Они повернули назад, так как уже довольно далеко ушли от дома.
— Мирослав, а не осталось ли у тебя от той раны и потери крови каких-либо плохих последствий, — спросил доктор озабоченно. — Теперь я могу объяснить твой бледный вид и твои головные боли.
— Сейчас я уже не так страдаю, как прежде, а бледным я был всегда, с самого детства. Но я прошу тебя, не будем больше об этом говорить. Я тебе лучше расскажу, каково мне было, когда я в понедельник вернулся в аптеку. Я словно изнутри светился, душа была полна надежды на вечную жизнь. У меня было блаженное состояние: я не одинок, у меня есть Отец на небе, а на земле большая семья детей Божиих; я здесь, на земле, уже не лишний и нашёл цель своей жизни! Все мои обстоятельства оставались прежними, Господь меня не выводил из них. Но Он услаждал каждую горечь, унимал всякую боль. Когда моя душа в лучах любви Божией выздоровела, поправилось и моё тело, и Господь давал мне на каждый день достаточно силы, даёт он её мне и теперь. Я сегодня в первый и в последний раз об этом рассказываю. А теперь поговорим о чём-нибудь другом.
Однако прошло некоторое время, пока Аурелий успокоился.

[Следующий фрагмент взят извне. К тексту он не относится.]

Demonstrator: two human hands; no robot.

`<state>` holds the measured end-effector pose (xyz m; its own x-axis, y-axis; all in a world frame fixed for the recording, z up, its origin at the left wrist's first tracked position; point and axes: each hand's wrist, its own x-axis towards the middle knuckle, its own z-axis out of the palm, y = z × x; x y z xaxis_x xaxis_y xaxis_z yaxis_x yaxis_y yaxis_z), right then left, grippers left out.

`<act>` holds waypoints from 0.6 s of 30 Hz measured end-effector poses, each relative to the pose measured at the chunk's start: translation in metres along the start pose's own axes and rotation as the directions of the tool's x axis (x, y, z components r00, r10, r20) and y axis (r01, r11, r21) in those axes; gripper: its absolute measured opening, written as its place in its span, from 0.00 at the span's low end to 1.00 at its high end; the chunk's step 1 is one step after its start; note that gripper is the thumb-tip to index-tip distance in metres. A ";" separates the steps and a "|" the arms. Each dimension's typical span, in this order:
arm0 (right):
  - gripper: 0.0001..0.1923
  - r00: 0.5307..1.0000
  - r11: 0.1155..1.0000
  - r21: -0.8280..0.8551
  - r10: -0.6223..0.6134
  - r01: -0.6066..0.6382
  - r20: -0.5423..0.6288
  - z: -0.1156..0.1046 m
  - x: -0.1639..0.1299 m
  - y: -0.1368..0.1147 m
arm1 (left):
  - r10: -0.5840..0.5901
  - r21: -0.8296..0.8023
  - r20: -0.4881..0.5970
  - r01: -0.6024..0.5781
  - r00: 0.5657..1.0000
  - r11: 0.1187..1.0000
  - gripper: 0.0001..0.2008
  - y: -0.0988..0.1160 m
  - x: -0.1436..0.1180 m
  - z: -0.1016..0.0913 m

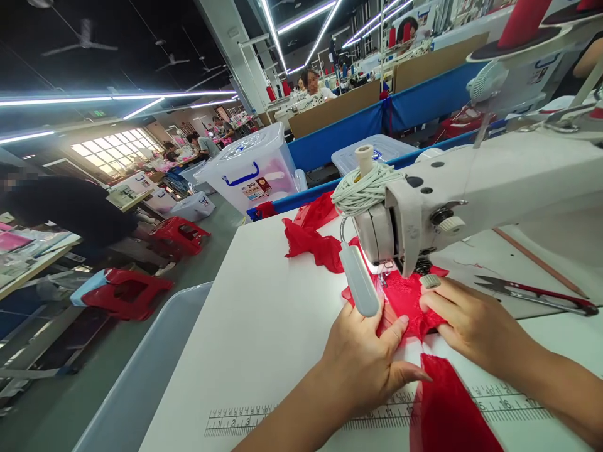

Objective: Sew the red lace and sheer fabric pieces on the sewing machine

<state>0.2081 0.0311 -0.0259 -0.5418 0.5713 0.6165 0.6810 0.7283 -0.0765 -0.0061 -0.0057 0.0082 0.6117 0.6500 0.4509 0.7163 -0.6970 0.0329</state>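
Note:
Red lace fabric (pixel 405 298) lies under the needle of a white sewing machine (pixel 509 169). My left hand (pixel 360 358) presses flat on its near left part, thumb stretched to the right and fingertips partly behind a grey lamp (pixel 358 276). On the other side, my right hand (pixel 475 320) pinches the fabric's right edge with curled fingers. A red strip (pixel 447 402) hangs from the near end toward the table's front edge. More red fabric (pixel 315 235) is bunched on the table behind the needle.
Thread snips (pixel 537 294) and a brown stick (pixel 539 260) lie right of the machine head. A printed ruler (pixel 240 419) runs along the white table (pixel 221 351). A grey bin (pixel 160 358) stands at the left edge, with a lidded clear box (pixel 257 169) beyond.

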 end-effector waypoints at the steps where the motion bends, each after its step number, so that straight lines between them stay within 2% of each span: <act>1: 0.15 1.000 1.000 0.007 0.000 0.000 -0.001 0.000 0.000 0.000 | 0.000 0.001 -0.001 0.000 1.000 1.000 0.41 -0.001 0.000 0.000; 11: 0.16 0.999 0.997 0.067 0.038 -0.039 0.014 0.001 0.001 0.000 | 0.020 0.076 -0.004 -0.020 1.000 0.997 0.38 -0.008 0.002 0.002; 18: 0.16 0.998 0.997 0.055 0.053 -0.054 0.025 0.003 0.003 0.001 | -0.009 0.134 0.040 0.004 0.999 0.991 0.36 -0.009 0.001 0.006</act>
<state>0.2057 0.0345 -0.0271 -0.5169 0.6184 0.5919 0.6813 0.7159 -0.1530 -0.0104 0.0030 0.0028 0.6179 0.6682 0.4143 0.7574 -0.6474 -0.0854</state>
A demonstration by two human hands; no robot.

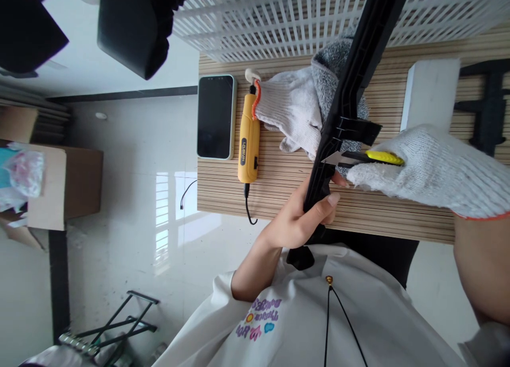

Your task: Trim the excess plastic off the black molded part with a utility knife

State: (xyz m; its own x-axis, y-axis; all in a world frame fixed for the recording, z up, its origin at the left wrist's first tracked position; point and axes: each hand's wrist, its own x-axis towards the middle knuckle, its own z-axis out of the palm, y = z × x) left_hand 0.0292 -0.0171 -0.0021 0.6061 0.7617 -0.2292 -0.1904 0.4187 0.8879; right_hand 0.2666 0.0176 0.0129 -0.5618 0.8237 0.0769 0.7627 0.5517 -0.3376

— Я хотел тебе сообщить, что вчера со мной произошло, — после некоторого молчания начал разговор Лермонтов. — Как ты знаешь, я вчера навестил маркизу. Её не было дома, и мне сказали, что она скоро придёт. Я решил её дождаться. От скуки я вытащил свою записную книжку и кое-что записал. Раскрывая блокнот, я не заметил, что из него выпали фотографии моей матушки и моего отца, которые я в нём храню. В это время вошёл маркиз. Он меня вежливо приветствовал в своей сдержанной манере. Мы заговорили о маркизе. Я сказал, что опасаться больше нечего, если она проживёт ещё год в этом мягком климате под западным небом. Вдруг маркиз нагнулся и поднял мои снимки. Ты бы видел выражение его лица! «Кто это?» — выговорил он наконец. «Мои родители», — ответил я спокойно. «Ваш родной отец?» — «Нет, мой отчим». Он сел на диван и долго рассматривал снимки. Потом он мне их вернул. Когда я протянул за ними руку, он схватил её и притянул меня к себе. Я вдруг оказался в его объятиях. Я хотел что-то сказать, но вдруг он почти грубо оттолкнул меня от себя и отрывисто произнёс: «Так как Тамаре теперь стало лучше, вам необязательно посещать её ежедневно; два-три раза в неделю Достаточно». Затем он вышел, и мне показалось, что он бежит от меня или от самого себя. Как ты считаешь, Мирослав, что мне делать? Тамара сегодня всех нас пригласила к себе. Никуша в первый раз будет там. Он, конечно, мог бы пойти с тобой, но это было бы заметно для других, и я не знаю, что сказать Тамаре. А маркиз такой странный, будто он не совсем в своём уме.
— Ничего, Аурелий. Маркиз, наверное, уже обдумал свои слова. Если он тебя и холодно встретит, то наша дорогая сестра достойна некоторого уважения с твоей стороны. Поверь мне, прощающему всегда лучше, чем прощаемому. Чего ты ждёшь от несчастного неверующего, который противится Иисусу Христу?